City of Calgary enters state of local emergency in response to heavy rainfall

The City of Calgary has declared a local state of emergency in response to the heavy rainfall.

The special order goes into effect at 3:59 p.m. Monday.

During a press conference, Calgary Mayor Jyoti Gondek said the special order allows police and fire departments to go door-to-door in the event of an evacuation, giving the city’s water service team access to the property for protection. critical infrastructure, and allowed the city to quickly secure supplies if needed.

In a warning issued by Environment Canada Monday morning, the agency said heavy and prolonged downpours will bring between 75 and 125 mm of rain Wednesday morning in the Calgary region. In some areas, total rainfall can reach 150 mm or more.

Gondek stressed that declaring the order was made as a precaution, and that rainfall and water level forecasts are still lower than in 2013, when downtown and other parts of the city were flooded. overwhelm.

Sheriff Susan Henry of the city’s Emergency Management Department said any possibility of an evacuation would depend on how weather conditions develop over the next few days.

Mr. Henry said: Bowness and Sunnyside, bordering the Bow River, are the Calgary neighborhoods most at risk from runoff.

She added that river conditions will continue to be monitored, with peak water discharge on the Bow River expected Wednesday night and peak water expected in Calgary on Thursday.

Due to the construction of a temporary median, part of Memorial Drive will be closed to traffic, beginning at midnight Monday, between 10th Street NW and Edmonton Trail NE

Henry urged Calgarians to exercise caution as forecasts and river conditions will continue to change rapidly.

It is not safe for Calgarians to be on the Bow or Elbow Rivers, or near riverbanks, Calgary Fire Department Assistant Deputy Sheriff Brian McAsey said.

“Currently, the water is very cloudy, so [it’s] not very clear, we can’t look at it. It is also very swollen, [on] both banks of the river.

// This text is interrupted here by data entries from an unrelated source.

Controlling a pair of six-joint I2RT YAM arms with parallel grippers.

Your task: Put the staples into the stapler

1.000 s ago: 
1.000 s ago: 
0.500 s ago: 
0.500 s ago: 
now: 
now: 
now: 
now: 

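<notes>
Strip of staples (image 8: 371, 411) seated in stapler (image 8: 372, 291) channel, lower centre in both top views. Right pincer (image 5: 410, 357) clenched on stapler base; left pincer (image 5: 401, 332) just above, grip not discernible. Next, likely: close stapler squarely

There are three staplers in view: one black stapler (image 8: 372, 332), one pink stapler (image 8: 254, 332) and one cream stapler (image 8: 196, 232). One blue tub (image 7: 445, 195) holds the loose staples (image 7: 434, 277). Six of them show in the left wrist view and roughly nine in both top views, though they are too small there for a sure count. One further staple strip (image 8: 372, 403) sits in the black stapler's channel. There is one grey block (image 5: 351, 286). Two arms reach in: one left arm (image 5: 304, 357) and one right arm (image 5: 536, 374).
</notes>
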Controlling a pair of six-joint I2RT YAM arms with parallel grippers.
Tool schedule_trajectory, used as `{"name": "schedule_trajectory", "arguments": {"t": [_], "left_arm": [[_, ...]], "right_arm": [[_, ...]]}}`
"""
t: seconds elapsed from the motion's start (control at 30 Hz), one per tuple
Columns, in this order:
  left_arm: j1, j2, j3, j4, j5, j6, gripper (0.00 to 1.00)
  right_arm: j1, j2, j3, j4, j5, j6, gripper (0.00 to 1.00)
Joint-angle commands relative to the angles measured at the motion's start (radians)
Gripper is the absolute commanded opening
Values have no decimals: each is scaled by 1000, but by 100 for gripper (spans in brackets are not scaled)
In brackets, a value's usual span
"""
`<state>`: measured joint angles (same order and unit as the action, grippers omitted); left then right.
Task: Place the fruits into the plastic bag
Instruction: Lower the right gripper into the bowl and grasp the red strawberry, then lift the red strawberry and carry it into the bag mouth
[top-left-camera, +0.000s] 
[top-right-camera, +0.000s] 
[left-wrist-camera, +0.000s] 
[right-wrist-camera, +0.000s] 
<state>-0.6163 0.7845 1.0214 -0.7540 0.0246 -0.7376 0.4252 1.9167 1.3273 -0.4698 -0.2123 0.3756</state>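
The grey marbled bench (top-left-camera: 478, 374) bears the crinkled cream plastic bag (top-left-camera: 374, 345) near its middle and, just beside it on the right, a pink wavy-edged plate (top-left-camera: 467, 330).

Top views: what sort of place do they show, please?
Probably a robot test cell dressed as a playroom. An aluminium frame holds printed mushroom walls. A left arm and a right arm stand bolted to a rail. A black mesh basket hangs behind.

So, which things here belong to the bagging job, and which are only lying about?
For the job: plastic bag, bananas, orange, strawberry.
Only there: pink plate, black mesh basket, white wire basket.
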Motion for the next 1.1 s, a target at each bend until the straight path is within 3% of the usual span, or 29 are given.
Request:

And that means the riverbank is not a safe place for you. “

Francios Bouchard of the city’s water resources department said preparedness measures, such as lowering water levels in Glenmore Reservoir, have been in place since the city began monitoring the weather system last week. .

Bouchard added that while both the Elbow and Bow Rivers are expected to have higher flows, the Bow presents a greater flood risk to the city, as current projections suggest more rainfall. on its catchment area.

‘Tense times’ for Albertans

During a news conference in Edmonton on Monday, Lisa Jackson, Alberta Parks and Environment’s executive director of environmental emergency management, said experts were gathering data to find out who might be affected. affected and who is at risk across the province.

“We’re watching a heavy downpour,” Jackson said. “We’ve seen it on radar and it’s starting to move into the eastern slopes.”

One complicating factor, she said, is an above-average snow cover at higher altitudes.

One area that Jackson said the province is watching carefully is the upper High River.

“We’re just working with communities to help understand what those impacts will be like if it leads to those levels,” she said.

Environments and Parks has also established its departmental coordination center to help manage the situation as it develops.

Jason Nixon, Secretary of the Environment and Parks, told reporters on Monday: “I know this is a stressful time for many Albertans – this is especially true for the communities that are at the heart of the battle. floods in 2013”.

“While I realize that having flood warnings or monitoring floods will be especially difficult for people in Calgary, High River, Canmore and other communities that were flooded in 2013, know that Alberta is better prepared than ever for major river events.”

He said that since 2020, Alberta has added more than 1,500 kilometers of new and updated flood mapping, more than the previous 30 years combined.

Nixon said he spoke with civic leaders in Sundre, located about 110 kilometers northwest of Calgary, and Mountain View County, as well as other rural city leaders. Provincial officials have also spoken with the City of Calgary and city associations.

“While city governments typically respond to floods and other local emergencies through the Alberta Emergency Management Agency, the Government of Alberta is available to assist with the response if needed,” Nixon said.

He encouraged the Albertans to cooperate with local officials should there be a need to evacuate any area in the province. He also recommends everyone to download Provincial river app and of Alberta emergency alert app to stay informed about developments.

“The theme that runs through every emergency Alberta has ever faced has been: We’re in. We’re going to work together. We’re resilient and we’re on the side of our neighbors. me.”

On Monday afternoon, the Town of Canmore, located about 100 kilometers west of Calgary, said it had activated its emergency dispatch center and was monitoring flow levels in Cougar Creek and the Bow River.

It has also made flood-proof sandbags available for pick-up in the public works building’s parking lot, located at 100 Glacier Drive.